Items from a data source:
>>>
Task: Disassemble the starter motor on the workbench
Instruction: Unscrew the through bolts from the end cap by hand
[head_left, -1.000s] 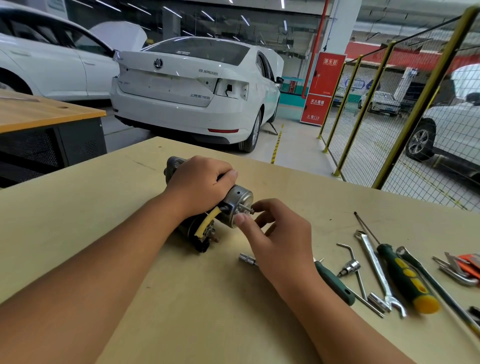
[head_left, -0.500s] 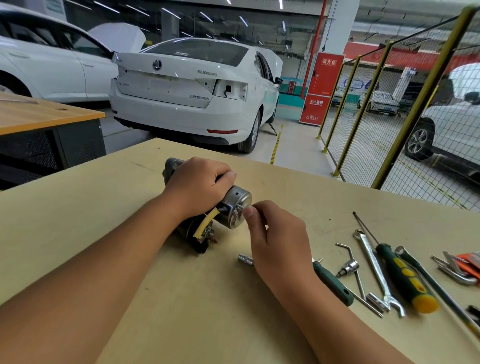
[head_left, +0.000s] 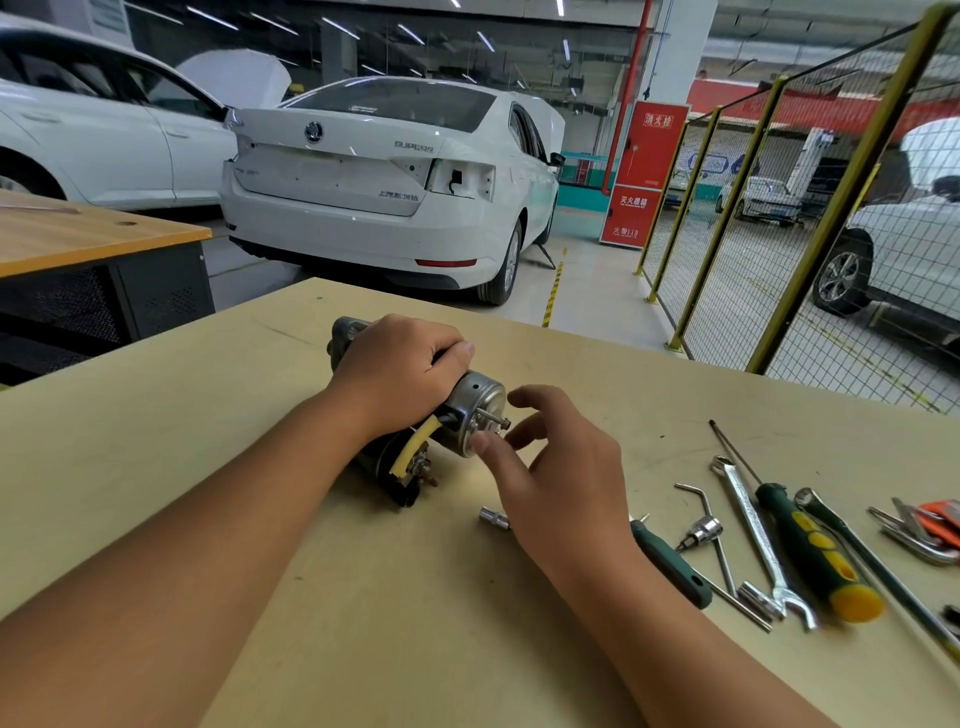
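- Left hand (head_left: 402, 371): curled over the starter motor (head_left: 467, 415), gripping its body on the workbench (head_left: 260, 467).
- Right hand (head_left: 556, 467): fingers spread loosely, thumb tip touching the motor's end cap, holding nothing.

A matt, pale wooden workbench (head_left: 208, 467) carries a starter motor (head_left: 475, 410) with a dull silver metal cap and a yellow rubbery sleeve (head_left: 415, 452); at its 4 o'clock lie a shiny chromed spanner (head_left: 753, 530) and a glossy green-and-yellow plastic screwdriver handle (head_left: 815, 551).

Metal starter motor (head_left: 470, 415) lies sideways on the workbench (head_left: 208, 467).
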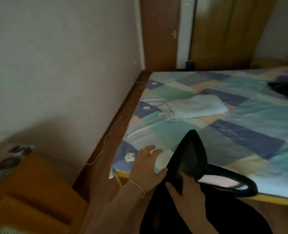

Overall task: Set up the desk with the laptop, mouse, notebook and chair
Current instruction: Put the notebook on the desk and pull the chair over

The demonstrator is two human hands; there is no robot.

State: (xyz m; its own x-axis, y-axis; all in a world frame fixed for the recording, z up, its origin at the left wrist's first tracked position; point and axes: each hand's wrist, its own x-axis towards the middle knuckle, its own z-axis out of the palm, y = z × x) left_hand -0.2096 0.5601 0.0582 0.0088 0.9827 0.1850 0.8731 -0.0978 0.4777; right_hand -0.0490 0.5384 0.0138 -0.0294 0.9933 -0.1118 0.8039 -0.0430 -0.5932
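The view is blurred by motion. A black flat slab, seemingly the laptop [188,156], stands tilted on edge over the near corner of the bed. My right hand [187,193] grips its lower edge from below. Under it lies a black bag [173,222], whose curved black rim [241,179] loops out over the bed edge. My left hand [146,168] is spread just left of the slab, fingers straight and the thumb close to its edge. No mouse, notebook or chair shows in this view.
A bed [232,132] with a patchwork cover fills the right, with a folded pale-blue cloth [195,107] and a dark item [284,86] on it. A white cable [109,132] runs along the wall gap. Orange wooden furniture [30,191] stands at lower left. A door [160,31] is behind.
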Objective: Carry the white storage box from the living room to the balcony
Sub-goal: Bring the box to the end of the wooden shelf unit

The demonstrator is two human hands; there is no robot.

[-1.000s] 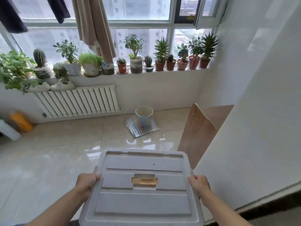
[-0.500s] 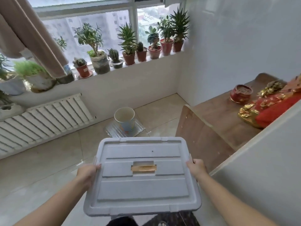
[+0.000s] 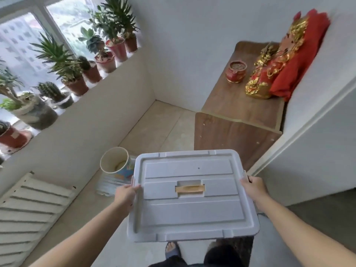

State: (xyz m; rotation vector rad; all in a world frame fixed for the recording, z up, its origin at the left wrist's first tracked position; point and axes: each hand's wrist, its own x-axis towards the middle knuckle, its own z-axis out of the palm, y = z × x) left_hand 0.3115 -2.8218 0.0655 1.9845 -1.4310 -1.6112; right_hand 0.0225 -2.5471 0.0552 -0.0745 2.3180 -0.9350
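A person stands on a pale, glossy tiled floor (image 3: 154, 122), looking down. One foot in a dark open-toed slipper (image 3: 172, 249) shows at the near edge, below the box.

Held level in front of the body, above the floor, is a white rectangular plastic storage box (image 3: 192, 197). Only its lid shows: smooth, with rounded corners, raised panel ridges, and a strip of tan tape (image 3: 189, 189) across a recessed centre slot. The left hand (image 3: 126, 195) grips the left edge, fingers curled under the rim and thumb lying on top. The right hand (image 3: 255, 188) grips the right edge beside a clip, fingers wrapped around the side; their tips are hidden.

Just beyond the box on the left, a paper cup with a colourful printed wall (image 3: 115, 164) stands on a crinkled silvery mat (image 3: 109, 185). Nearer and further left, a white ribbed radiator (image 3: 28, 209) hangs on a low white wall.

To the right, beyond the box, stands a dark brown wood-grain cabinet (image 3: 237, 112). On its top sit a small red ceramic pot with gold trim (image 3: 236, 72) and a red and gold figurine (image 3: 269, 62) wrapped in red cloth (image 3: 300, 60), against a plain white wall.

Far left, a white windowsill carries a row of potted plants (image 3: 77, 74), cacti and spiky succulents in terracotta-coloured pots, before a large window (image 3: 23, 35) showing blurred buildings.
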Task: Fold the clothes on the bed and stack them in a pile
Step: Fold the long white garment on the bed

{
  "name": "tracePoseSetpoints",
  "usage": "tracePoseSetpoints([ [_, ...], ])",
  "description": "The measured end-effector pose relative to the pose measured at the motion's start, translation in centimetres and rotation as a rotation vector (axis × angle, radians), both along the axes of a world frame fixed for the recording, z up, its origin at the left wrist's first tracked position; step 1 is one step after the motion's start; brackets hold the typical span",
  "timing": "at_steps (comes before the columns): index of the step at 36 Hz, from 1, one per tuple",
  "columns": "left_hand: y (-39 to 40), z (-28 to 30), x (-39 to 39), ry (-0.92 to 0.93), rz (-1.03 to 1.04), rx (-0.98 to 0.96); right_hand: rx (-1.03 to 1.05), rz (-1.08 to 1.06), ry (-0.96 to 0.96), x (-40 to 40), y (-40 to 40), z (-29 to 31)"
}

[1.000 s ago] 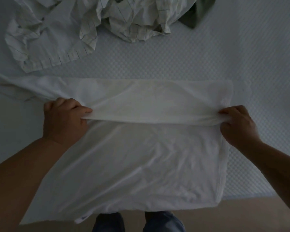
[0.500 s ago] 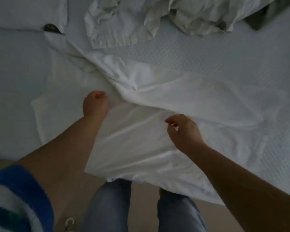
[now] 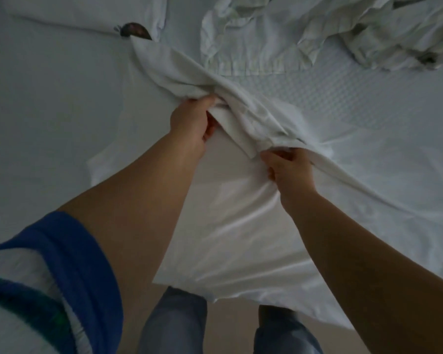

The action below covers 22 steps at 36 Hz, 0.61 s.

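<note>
Item: white cotton T-shirt [image 3: 241,226], bed-edge; left hand [image 3: 192,121] and right hand [image 3: 289,169] both pinch its bunched fold. Risk: uneven pull skews the crease.

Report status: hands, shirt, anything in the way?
Left hand and right hand both gripping white shirt. Fold unfinished. Crumpled clothes lie beyond, apart.

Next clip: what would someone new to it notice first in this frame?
Both hands meet mid-frame on a white shirt: the left hand grips a bunched fold, and the right hand pinches the cloth just below and to its right. The shirt drapes over the bed's near edge. A crumpled striped shirt lies at the top.
</note>
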<state>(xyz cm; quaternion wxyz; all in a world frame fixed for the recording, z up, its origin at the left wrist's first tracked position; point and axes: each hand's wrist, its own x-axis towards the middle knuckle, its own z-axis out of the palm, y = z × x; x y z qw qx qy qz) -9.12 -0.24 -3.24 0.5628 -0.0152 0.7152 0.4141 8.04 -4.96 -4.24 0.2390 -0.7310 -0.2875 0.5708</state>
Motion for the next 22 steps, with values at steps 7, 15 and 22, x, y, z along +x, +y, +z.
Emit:
tracePoseSetpoints([
  [7, -1.8, 1.1, -2.1, 0.176, -0.082, 0.203, 0.046, 0.072, -0.044, -2.4, -0.2, 0.9],
  [15, -5.3, 2.3, -7.1, 0.521, -0.13, 0.046, 0.032, 0.014, -0.038, -3.2, -1.5, 2.1],
  [22, -10.8, 1.6, -8.2, -0.272, 0.041, -0.042, -0.04, 0.088, 0.181, -4.1, -4.0, 2.1],
])
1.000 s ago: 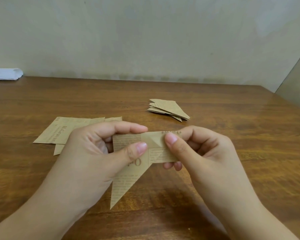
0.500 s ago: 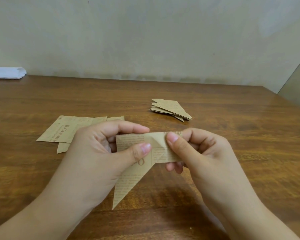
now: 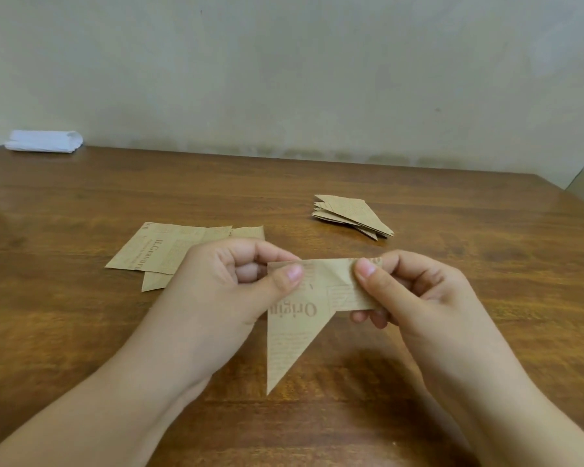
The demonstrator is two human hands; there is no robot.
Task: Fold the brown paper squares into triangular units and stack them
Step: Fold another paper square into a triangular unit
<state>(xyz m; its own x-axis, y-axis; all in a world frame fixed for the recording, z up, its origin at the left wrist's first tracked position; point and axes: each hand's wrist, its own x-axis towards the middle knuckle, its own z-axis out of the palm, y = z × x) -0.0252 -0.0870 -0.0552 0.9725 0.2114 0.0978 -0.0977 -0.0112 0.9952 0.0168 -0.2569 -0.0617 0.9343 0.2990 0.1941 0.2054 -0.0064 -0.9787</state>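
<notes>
I see both hands — left hand (image 3: 230, 281), right hand (image 3: 415, 291) — pinching the folded paper (image 3: 304, 318); its back is hidden.

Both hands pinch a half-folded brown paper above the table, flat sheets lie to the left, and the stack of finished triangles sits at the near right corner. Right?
Not quite. The head view shows the stack of finished triangles farther back, right of centre, beyond the hands, not at the near corner. The left hand and right hand do pinch the half-folded paper; flat sheets lie left.

wooden table (image 3: 452, 332), pale wall (image 3: 284, 62)
</notes>
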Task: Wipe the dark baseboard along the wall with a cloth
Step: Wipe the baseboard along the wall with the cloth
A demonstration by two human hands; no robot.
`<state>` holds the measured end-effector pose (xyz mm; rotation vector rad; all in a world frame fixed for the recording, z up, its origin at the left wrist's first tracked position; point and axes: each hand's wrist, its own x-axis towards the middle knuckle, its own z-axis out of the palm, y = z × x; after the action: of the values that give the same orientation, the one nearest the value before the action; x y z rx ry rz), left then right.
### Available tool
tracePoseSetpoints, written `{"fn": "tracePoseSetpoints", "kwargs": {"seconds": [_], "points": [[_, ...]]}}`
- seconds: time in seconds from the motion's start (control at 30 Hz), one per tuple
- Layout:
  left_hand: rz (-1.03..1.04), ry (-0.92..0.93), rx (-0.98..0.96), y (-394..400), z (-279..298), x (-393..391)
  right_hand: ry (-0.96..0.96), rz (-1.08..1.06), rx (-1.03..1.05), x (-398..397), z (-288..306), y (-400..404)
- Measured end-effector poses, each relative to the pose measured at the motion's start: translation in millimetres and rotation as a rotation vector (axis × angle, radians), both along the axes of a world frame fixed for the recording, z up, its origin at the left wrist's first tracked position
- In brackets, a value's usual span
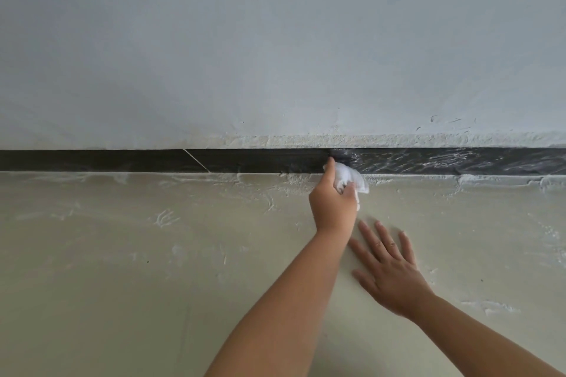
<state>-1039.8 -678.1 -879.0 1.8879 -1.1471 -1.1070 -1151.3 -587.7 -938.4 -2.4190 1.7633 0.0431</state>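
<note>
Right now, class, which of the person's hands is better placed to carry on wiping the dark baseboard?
Left. The left hand grips the white cloth against the baseboard; the right hand lies flat on the floor, holding nothing.

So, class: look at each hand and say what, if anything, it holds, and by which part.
The left hand grips the white cloth by its bunched lower part, pressing it on the dark baseboard. The right hand holds nothing; it lies flat on the floor.

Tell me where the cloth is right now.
Head view, right of centre: the cloth is gripped in the left hand and pressed against the baseboard, ahead of the right hand flat on the floor.
</note>
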Motion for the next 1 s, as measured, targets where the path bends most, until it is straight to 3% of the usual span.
{"fn": "tracePoseSetpoints", "kwargs": {"seconds": [0.13, 0.33, 0.47, 0.67, 0.8, 1.0], "points": [[-0.037, -0.04, -0.018, 13.1, 1.3, 25.6, -0.01, 0.023, -0.033, -1.8, -1.0, -1.8], [0.288, -0.166, -0.022, 4.1, -0.4, 82.0, -0.012, 0.018, -0.123, -1.0, -4.9, 0.4], [0.451, -0.229, 0.0, -12.4, 1.6, 125.9, -0.063, 0.019, -0.074, 0.4, -2.0, 0.9], [0.45, -0.404, 0.039, -29.4, 1.8, 176.9, -0.101, 0.01, 0.0, 2.4, 2.3, 0.1], [0.409, -0.395, 0.072, -29.7, -5.0, 157.3, -0.094, 0.001, -0.022, 2.1, -2.3, 1.1], [0.306, -0.223, -0.009, -16.9, -8.0, 79.6, -0.056, -0.013, -0.03, 2.5, -4.1, 1.5]]}}
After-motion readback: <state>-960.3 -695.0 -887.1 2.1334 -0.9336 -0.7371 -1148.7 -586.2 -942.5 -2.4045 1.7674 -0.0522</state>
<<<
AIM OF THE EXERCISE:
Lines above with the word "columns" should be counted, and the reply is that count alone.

OUTPUT OF THE EXERCISE:
2